Hacker News new | past | comments | ask | show | jobs | submit login

Here's an excerpt from a case in Kansas specifically mentioning depraved-heart murder. Important part in italics.

> "Depraved heart second-degree murder requires a conscious disregard of the risk, sufficient under the circumstances, to manifest extreme indifference to the value of human life. Recklessness that can be assimilated to purpose or knowledge is treated as depraved heart second-degree murder, and less extreme recklessness is punished as manslaughter. Conviction of depraved heart second-degree murder requires PROOF that the defendant acted recklessly under circumstances manifesting extreme indifference to the value of human life. This language describes a kind of culpability that differs in degree but not in kind from the ordinary recklessness required for manslaughter."
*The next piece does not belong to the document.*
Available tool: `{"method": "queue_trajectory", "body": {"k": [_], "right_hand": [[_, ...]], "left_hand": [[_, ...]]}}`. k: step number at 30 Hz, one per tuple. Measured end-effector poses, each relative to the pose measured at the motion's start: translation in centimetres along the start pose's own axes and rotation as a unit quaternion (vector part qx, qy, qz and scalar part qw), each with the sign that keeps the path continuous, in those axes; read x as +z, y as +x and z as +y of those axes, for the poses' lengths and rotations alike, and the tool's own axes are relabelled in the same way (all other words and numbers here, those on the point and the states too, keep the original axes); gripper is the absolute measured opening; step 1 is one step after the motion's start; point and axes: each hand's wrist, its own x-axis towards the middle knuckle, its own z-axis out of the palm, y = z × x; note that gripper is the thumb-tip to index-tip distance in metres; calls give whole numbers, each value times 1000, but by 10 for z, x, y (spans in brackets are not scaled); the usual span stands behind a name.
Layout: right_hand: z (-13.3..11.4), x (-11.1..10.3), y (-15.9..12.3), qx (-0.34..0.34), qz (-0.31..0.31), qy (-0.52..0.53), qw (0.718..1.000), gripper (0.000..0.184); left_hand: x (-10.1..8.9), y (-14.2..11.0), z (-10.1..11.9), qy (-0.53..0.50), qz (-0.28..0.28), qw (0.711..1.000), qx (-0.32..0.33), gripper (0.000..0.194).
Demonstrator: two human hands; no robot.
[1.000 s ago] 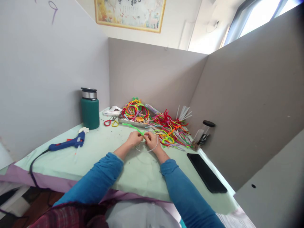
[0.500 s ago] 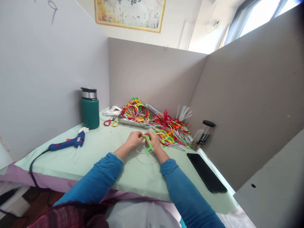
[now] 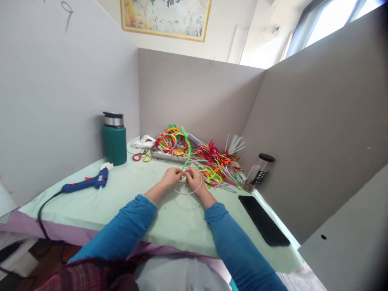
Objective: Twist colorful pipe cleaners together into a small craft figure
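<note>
Your left hand and right hand pinch the near end of the green stem over the counter, equally close to it, while its long axis runs away from you, the tip curling left, and the white hoop bows toward you.

We find one view, taken from the person's head, facing forward and down across the table. We see the left hand and right hand just below mid-frame, at middle range; blue sleeves enter from below. Our field reaches the back partition and, above it, a framed picture.
</note>
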Motion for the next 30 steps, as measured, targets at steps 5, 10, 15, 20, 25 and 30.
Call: {"method": "queue_trajectory", "body": {"k": [5,10,15,20,25,30], "right_hand": [[-3,-1,-1,-4,-10,13,1000,15],[-4,-1,-2,-9,-20,19,1000,15],[-10,-3,-3,-25,-18,22,999,16],[-14,-4,-4,-32,-28,36,998,16],[-10,-2,-3,-14,-28,23,999,17],[-7,0,-2,-12,-21,10,1000,15]], "left_hand": [[2,2,-5,-65,-3,997,-27,24],[0,-1,2,-152,-8,985,-81,27],[-3,-6,11,-271,-41,952,-133,31],[-5,-6,12,-311,-53,937,-150,36],[-1,-2,5,-281,-34,951,-123,36],[2,1,-1,-240,-27,964,-108,35]]}}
So yes, you still need to show proof beyond a reasonable doubt that this was a prank gone wrong. Unless the accused called assassins, it's going to be hard to argue intent.




Ordering a pizza to someone's house is a prank.
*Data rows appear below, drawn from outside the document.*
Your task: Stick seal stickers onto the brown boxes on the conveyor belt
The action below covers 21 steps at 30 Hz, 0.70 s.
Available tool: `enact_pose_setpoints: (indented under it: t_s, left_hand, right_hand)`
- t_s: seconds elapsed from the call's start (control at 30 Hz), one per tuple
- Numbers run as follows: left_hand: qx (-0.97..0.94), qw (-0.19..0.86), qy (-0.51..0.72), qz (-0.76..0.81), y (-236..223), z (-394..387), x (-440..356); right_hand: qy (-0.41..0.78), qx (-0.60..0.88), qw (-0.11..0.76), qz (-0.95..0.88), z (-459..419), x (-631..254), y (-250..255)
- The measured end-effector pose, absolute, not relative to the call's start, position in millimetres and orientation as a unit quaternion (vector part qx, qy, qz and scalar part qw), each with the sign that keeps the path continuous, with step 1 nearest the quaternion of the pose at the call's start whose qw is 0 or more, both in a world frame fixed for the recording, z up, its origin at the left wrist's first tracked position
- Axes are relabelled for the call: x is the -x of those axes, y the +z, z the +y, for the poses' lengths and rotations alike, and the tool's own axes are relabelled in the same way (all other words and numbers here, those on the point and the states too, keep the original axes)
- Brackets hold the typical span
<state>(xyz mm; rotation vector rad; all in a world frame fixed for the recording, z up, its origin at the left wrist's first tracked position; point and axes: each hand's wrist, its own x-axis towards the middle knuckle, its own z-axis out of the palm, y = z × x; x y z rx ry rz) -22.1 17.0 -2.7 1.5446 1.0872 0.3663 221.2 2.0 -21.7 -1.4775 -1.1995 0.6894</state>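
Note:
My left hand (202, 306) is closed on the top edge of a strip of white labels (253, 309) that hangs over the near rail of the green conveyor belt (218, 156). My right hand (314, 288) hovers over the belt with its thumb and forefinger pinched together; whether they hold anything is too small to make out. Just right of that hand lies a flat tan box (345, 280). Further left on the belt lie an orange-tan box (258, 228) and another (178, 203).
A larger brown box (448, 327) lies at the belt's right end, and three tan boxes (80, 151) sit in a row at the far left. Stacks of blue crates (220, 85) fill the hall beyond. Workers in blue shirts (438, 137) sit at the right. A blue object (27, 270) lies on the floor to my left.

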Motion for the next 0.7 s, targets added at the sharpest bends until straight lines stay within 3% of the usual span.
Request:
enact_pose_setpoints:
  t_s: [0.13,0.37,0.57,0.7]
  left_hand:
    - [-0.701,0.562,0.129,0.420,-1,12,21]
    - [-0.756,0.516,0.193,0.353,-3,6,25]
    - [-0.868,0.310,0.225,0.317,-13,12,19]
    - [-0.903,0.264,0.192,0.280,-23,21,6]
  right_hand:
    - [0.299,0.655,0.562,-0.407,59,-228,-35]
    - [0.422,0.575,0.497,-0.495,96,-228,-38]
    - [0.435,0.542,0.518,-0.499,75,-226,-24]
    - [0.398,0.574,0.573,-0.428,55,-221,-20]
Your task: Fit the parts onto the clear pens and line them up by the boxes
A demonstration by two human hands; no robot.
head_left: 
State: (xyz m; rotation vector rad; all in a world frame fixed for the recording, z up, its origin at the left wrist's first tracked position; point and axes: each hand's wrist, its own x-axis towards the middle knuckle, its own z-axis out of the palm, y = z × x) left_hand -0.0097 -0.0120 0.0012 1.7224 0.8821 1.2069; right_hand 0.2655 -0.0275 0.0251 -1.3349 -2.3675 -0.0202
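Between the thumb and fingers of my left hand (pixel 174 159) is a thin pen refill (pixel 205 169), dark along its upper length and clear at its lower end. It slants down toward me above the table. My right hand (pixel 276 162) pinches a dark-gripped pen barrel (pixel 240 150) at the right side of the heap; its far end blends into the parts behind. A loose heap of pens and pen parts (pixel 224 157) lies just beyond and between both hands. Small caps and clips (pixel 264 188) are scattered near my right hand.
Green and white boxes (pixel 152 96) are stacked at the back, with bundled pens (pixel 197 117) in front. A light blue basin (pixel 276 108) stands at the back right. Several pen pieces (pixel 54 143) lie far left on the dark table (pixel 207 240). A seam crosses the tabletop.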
Ordering armed people who expect to fight an armed murderer with multiple hostages is not a prank.


So, having begun your argument with the claim that only "involuntary manslaughter" would be available to prosecutors, because (not that I follow this logic) they'd be missing "malice aforethought", you've now become an expert on how Kansas evaluates gross recklessness?
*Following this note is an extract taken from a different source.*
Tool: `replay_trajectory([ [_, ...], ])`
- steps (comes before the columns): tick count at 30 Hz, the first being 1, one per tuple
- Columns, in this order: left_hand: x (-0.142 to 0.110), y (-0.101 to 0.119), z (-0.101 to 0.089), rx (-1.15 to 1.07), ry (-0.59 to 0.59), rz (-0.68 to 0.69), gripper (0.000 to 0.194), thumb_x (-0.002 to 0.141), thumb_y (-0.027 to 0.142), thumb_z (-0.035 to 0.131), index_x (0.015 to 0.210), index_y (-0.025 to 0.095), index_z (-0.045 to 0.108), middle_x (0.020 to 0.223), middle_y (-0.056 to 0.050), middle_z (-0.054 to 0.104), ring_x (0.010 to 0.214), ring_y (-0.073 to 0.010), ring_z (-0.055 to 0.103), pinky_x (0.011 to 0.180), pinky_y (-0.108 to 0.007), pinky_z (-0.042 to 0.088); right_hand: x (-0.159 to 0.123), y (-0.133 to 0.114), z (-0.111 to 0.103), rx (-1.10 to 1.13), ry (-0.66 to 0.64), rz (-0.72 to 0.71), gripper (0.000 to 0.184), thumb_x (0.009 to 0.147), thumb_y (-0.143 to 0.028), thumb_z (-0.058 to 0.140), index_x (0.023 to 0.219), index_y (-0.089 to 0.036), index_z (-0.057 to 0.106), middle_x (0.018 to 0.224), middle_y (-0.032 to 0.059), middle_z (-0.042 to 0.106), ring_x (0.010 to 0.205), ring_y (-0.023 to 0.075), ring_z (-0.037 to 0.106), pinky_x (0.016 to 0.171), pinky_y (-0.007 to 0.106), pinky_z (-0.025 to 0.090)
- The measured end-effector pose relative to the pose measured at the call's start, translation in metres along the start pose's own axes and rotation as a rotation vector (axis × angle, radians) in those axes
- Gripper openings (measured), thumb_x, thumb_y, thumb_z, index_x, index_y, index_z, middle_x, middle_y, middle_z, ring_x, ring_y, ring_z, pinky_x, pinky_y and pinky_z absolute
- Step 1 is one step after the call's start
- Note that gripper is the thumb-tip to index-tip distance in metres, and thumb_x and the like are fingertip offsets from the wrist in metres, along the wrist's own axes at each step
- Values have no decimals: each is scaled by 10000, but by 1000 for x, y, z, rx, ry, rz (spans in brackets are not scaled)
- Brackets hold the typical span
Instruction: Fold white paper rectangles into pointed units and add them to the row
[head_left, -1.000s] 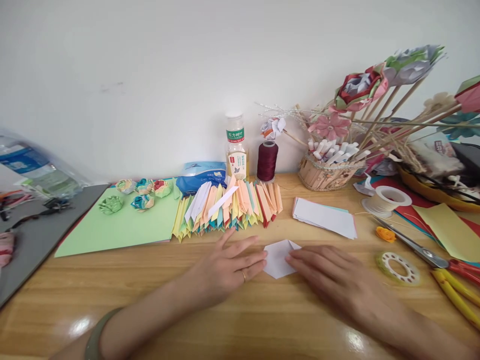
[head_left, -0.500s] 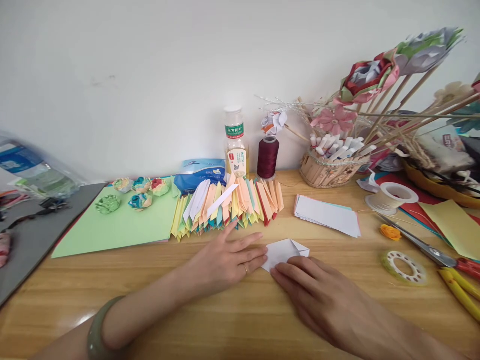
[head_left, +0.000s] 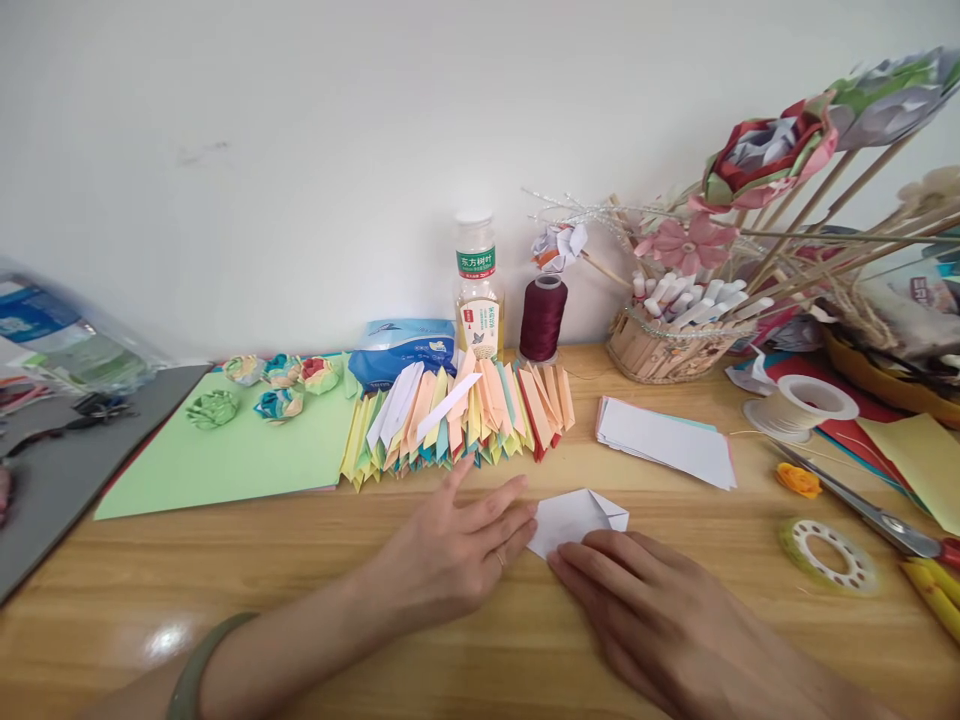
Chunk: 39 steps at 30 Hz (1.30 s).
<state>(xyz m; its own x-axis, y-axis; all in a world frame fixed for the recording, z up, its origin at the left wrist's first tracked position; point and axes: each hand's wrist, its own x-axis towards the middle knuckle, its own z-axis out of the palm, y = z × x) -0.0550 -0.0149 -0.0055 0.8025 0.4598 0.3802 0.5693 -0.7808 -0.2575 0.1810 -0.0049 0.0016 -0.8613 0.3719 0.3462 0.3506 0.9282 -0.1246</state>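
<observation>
A small white paper (head_left: 574,515) with folded corners lies on the wooden table between my hands. The fingers of my left hand (head_left: 469,545) are spread, and their tips touch the paper's left edge. My right hand (head_left: 645,600) has its fingers together over the lower edge, pressing it; the thumb side is partly hidden. Just beyond my left fingertips stands a dense row of folded paper strips (head_left: 450,415) in several colours. A stack of white paper slips (head_left: 664,440) lies behind my right hand.
Green paper sheets (head_left: 247,465) with paper rosettes (head_left: 212,409) lie left. At the back are a blue tissue pack (head_left: 401,352), a bottle (head_left: 477,290), maroon thread (head_left: 543,318) and a basket (head_left: 667,345). Scissors (head_left: 877,520), a tape roll (head_left: 829,555) and a spool (head_left: 802,405) are right.
The camera view has shifted slightly, so most things on the right sit further right and lower. Both hands keep nearly the same place on the white paper.
</observation>
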Motion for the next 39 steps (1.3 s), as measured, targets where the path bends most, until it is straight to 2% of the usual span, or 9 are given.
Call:
replay_trajectory([
  [6,-3,-11,1,-86,-117,72,326,980,151,312,1237,111,508,1362,-29,474,1338,-213,286,1129,-529,100,3,-1,-1,4,5,-1,311,843,-94,405,1081,-98,604,987,68,679,847,222,563,686,347,499],
  [9,-4,-17,2,-141,-164,67,333,990,175,299,1265,134,482,1361,-5,476,1347,-207,265,1133,-514,94,4,0,-1,13,-3,5,320,842,-91,404,1099,-95,594,993,71,677,845,222,562,684,348,497],
  [14,-1,-14,1,-104,-145,47,318,980,172,340,1257,127,489,1334,-9,506,1322,-208,307,1118,-553,-62,2,0,-1,19,-47,8,319,841,-99,409,1097,-86,599,962,82,675,827,223,566,675,353,503],
  [18,1,-6,0,-32,-131,11,316,967,158,356,1246,127,503,1317,-20,522,1296,-207,344,1102,-581,-94,-2,0,1,-4,-46,21,337,851,-118,408,1135,-85,586,951,95,672,837,226,571,712,362,505],
  [21,1,0,1,3,-108,-21,308,960,151,368,1225,128,522,1289,-30,545,1287,-216,356,1097,-609,-51,-4,-1,3,-2,-39,23,341,848,-114,406,1136,-84,585,944,102,669,853,224,571,732,361,501],
  [25,3,10,0,42,-87,-41,290,930,127,400,1167,87,564,1260,-100,560,1275,-261,381,1070,-641,134,-4,-2,4,-9,-49,19,337,842,-105,413,1129,-68,583,936,109,664,844,226,569,706,356,499],
  [28,5,13,-1,51,-91,-23,290,921,117,393,1131,45,579,1285,-158,529,1306,-280,338,1048,-640,199,-2,-2,4,-42,-62,14,324,843,-107,409,1112,-71,586,942,111,656,831,230,564,691,365,494],
  [31,3,12,-1,37,-117,28,307,933,123,368,1158,39,559,1315,-159,502,1326,-275,308,1062,-628,187,-1,-4,3,-60,-62,30,301,844,-107,395,1062,-99,603,935,104,650,801,223,558,665,362,487],
  [39,-6,5,-1,-92,-93,6,325,980,140,303,1234,94,500,1319,-69,516,1290,-231,372,1117,-565,84,-3,-6,6,-50,-83,53,305,847,-109,393,1087,-106,581,958,106,643,838,229,572,707,381,498],
])
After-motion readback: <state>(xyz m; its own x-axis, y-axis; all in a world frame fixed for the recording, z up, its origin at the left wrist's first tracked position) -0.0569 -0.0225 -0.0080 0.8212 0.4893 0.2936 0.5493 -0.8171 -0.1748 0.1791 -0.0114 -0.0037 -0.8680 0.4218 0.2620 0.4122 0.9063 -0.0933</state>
I'm approaching this with no emotion and pre-judgement but based on facts. Let's take a look at what really happened:

> According to the article, allegedly two Call of Duty players were threatening each other over a $2 bet. One call of duty member gives the other a fake address when the other threatens to SWAT him. Police go to the fake address and shoot somebody. Guy who got shot couldn't have possibly prevented the situation and is ironically the least at fault of anybody involved.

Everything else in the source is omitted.